# Problem requirements
When you reach the records below, output each one exactly.

# Provided entries
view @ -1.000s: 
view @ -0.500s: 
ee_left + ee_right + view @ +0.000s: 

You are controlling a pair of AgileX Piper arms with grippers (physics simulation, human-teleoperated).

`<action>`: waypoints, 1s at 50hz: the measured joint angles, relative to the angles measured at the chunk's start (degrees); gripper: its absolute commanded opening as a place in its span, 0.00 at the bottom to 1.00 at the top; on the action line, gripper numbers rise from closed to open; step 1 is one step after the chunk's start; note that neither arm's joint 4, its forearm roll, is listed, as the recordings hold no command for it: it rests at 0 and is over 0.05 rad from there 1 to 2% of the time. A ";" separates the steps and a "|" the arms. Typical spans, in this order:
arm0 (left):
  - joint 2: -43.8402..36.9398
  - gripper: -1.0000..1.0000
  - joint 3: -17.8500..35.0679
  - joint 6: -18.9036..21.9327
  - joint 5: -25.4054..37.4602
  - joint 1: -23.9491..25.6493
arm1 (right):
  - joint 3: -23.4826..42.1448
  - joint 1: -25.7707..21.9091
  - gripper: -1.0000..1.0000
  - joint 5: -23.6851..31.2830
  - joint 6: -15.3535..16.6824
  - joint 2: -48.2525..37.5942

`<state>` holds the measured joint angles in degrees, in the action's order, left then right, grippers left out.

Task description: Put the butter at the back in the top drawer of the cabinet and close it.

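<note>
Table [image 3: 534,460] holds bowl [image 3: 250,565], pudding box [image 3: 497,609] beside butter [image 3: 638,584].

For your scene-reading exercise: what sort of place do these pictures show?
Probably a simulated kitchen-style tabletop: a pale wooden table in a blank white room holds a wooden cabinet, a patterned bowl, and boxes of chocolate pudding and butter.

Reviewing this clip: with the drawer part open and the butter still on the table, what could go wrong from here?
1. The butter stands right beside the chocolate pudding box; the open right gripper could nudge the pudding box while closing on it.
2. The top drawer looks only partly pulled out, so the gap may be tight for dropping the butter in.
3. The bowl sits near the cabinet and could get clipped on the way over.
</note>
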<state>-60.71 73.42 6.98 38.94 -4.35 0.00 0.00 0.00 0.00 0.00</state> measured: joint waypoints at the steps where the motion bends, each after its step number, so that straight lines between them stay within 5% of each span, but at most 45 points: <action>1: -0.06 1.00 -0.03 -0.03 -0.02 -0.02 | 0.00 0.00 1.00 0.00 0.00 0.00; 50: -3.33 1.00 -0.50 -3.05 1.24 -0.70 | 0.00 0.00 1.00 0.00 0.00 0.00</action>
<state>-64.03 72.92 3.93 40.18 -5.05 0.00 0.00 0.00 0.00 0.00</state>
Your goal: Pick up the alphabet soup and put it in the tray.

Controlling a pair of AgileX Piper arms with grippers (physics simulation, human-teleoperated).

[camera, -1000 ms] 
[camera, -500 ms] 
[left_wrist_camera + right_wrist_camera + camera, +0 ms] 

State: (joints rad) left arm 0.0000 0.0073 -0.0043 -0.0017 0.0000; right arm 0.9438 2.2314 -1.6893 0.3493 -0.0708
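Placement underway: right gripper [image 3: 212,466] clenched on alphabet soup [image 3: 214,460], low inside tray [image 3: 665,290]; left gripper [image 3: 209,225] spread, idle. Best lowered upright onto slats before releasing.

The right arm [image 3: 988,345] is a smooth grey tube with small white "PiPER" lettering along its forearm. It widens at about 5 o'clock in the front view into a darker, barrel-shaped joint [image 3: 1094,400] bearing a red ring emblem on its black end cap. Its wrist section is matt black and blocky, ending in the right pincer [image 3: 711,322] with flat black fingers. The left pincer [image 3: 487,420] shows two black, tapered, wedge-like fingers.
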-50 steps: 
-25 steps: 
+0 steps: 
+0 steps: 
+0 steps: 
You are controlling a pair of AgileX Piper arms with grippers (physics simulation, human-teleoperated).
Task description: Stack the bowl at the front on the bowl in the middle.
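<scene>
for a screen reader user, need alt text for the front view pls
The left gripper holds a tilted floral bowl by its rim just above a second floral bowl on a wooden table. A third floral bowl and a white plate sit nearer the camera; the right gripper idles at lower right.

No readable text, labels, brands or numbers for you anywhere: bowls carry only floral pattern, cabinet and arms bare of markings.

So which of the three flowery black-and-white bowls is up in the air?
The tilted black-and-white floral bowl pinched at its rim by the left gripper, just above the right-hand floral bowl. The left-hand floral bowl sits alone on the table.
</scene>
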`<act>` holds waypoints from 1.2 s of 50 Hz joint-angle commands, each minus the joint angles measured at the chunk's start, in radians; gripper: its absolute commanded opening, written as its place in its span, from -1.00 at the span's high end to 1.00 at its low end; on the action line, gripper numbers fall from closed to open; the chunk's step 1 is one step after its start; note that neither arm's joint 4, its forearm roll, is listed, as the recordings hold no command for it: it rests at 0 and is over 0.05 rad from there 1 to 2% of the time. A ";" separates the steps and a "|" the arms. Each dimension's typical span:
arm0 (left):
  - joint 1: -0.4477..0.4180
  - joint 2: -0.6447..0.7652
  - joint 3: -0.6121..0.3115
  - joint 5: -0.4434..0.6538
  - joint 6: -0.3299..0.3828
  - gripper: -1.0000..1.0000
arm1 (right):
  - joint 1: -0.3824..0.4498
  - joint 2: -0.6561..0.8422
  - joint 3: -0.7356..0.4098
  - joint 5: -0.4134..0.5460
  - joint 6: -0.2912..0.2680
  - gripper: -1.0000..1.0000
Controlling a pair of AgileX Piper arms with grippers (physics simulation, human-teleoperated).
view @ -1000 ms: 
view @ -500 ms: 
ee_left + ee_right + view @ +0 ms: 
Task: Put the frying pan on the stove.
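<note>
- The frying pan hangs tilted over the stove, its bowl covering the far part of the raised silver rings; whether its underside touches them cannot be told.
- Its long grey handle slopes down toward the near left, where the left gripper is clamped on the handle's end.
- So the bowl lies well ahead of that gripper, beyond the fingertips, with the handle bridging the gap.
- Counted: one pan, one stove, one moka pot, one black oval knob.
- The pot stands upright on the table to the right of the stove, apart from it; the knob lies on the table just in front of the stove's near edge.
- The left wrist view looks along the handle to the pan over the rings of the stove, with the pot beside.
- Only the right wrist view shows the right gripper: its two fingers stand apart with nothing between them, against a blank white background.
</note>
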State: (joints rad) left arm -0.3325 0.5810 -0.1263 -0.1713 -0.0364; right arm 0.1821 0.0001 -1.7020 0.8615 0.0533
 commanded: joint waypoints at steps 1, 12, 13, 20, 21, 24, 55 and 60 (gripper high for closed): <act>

# Solution to the exercise
view @ -1.000s: 
view @ -0.500s: 
ee_left + ee_right + view @ +0.000s: 

You are controlling a pair of AgileX Piper arms with grippers (physics simulation, human-teleoperated).

`<action>`: waypoints, 1s at 50hz: the measured joint angles, relative to the angles measured at the chunk's start (degrees); gripper: its absolute commanded opening as a place in its span, 0.00 at the bottom to 1.00 at the top; on the action line, gripper numbers rise from closed to open; step 1 is one step after the chunk's start; note that neither arm's joint 4, its forearm roll, is listed, as the recordings hold no command for it: it rests at 0 and is over 0.05 rad from there 1 to 2% of the time. A ";" separates the steps and a "|" the arms. Typical spans, in this order:
arm0 (left):
  - joint 2: -43.8402..36.9398
  - gripper: -1.0000..1.0000
  - joint 3: -17.8500..35.0679
  - joint 6: -18.9036..21.9327
  - joint 5: -25.4054..37.4602
  - joint 1: -23.9491..25.6493
arm1 (right):
  - joint 3: -23.4826..42.1448
  - joint 1: -25.7707..21.9091
  - gripper: -1.0000..1.0000
  - joint 5: -23.6851..31.2830
  - joint 6: -15.3535..16.6824
  - joint 2: -48.2525..37.5942

`<state>` holds the measured joint angles in degrees, in the action's order, left then right, grippers left out.

Task description: Put the butter at the back in the top drawer of the cabinet and close it.

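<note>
Table [image 3: 534,460] holds bowl [image 3: 250,565], pudding box [image 3: 497,609] beside butter [image 3: 638,584].

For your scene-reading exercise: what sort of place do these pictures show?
Probably a simulated kitchen-style tabletop: a pale wooden table in a blank white room holds a wooden cabinet, a patterned bowl, and boxes of chocolate pudding and butter.

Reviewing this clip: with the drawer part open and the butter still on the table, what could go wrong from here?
1. The butter stands right beside the chocolate pudding box; the open right gripper could nudge the pudding box while closing on it.
2. The top drawer looks only partly pulled out, so the gap may be tight for dropping the butter in.
3. The bowl sits near the cabinet and could get clipped on the way over.
</note>
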<state>-60.71 73.42 6.98 38.94 -4.35 0.00 0.00 0.00 0.00 0.00</state> measured: joint waypoints at the steps where the motion bends, each after its step number, so that straight lines between them stay within 5% of each span, but at most 45 points: <action>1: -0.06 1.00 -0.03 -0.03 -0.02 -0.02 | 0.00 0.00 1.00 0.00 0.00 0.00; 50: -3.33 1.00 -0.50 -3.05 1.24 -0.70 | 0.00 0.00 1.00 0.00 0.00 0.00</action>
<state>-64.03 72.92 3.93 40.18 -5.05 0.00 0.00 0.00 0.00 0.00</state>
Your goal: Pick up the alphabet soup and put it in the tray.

Controlling a pair of AgileX Piper arms with grippers (physics simulation, human-teleoperated).

[camera, -1000 ms] 
[camera, -500 ms] 
[left_wrist_camera + right_wrist_camera + camera, +0 ms] 

State: (joints rad) left arm 0.0000 0.0073 -0.0043 -0.0017 0.0000; right arm 0.9438 2.2314 -1.6893 0.3493 -0.0708
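Placement underway: right gripper [image 3: 212,466] clenched on alphabet soup [image 3: 214,460], low inside tray [image 3: 665,290]; left gripper [image 3: 209,225] spread, idle. Best lowered upright onto slats before releasing.

The right arm [image 3: 988,345] is a smooth grey tube with small white "PiPER" lettering along its forearm. It widens at about 5 o'clock in the front view into a darker, barrel-shaped joint [image 3: 1094,400] bearing a red ring emblem on its black end cap. Its wrist section is matt black and blocky, ending in the right pincer [image 3: 711,322] with flat black fingers. The left pincer [image 3: 487,420] shows two black, tapered, wedge-like fingers.
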-50 steps: 
-25 steps: 
+0 steps: 
+0 steps: 
+0 steps: 
You are controlling a pair of AgileX Piper arms with grippers (physics simulation, human-teleoperated).
Task description: Stack the bowl at the front on the bowl in the middle.
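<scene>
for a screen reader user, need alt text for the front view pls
The left gripper holds a tilted floral bowl by its rim just above a second floral bowl on a wooden table. A third floral bowl and a white plate sit nearer the camera; the right gripper idles at lower right.

No readable text, labels, brands or numbers for you anywhere: bowls carry only floral pattern, cabinet and arms bare of markings.

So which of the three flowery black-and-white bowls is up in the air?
The tilted black-and-white floral bowl pinched at its rim by the left gripper, just above the right-hand floral bowl. The left-hand floral bowl sits alone on the table.
</scene>
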`<act>` holds waypoints from 1.2 s of 50 Hz joint-angle commands, each minus the joint angles measured at the chunk's start, in radians; gripper: its absolute commanded opening, written as its place in its span, from -1.00 at the span's high end to 1.00 at its low end; on the action line, gripper numbers fall from closed to open; the chunk's step 1 is one step after its start; note that neither arm's joint 4, its forearm roll, is listed, as the recordings hold no command for it: it rests at 0 and is over 0.05 rad from there 1 to 2% of the time. A ";" separates the steps and a "|" the arms. Each dimension's typical span:
arm0 (left):
  - joint 1: -0.4477..0.4180
  - joint 2: -0.6447..0.7652
  - joint 3: -0.6121..0.3115
  - joint 5: -0.4434..0.6538
  - joint 6: -0.3299..0.3828
  - gripper: -1.0000..1.0000
arm1 (right):
  - joint 1: -0.3824..0.4498
  - joint 2: -0.6561..0.8422
  - joint 3: -0.7356..0.4098
  - joint 5: -0.4134..0.5460
  - joint 6: -0.2912..0.2680
  - gripper: -1.0000..1.0000
Controlling a pair of AgileX Piper arms with grippers (physics simulation, human-teleoperated).
view @ -1000 ms: 
view @ -500 ms: 
ee_left + ee_right + view @ +0 ms: 
Task: Put the frying pan on the stove.
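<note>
- The frying pan hangs tilted over the stove, its bowl covering the far part of the raised silver rings; whether its underside touches them cannot be told.
- Its long grey handle slopes down toward the near left, where the left gripper is clamped on the handle's end.
- So the bowl lies well ahead of that gripper, beyond the fingertips, with the handle bridging the gap.
- Counted: one pan, one stove, one moka pot, one black oval knob.
- The pot stands upright on the table to the right of the stove, apart from it; the knob lies on the table just in front of the stove's near edge.
- The left wrist view looks along the handle to the pan over the rings of the stove, with the pot beside.
- Only the right wrist view shows the right gripper: its two fingers stand apart with nothing between them, against a blank white background.
</note>
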State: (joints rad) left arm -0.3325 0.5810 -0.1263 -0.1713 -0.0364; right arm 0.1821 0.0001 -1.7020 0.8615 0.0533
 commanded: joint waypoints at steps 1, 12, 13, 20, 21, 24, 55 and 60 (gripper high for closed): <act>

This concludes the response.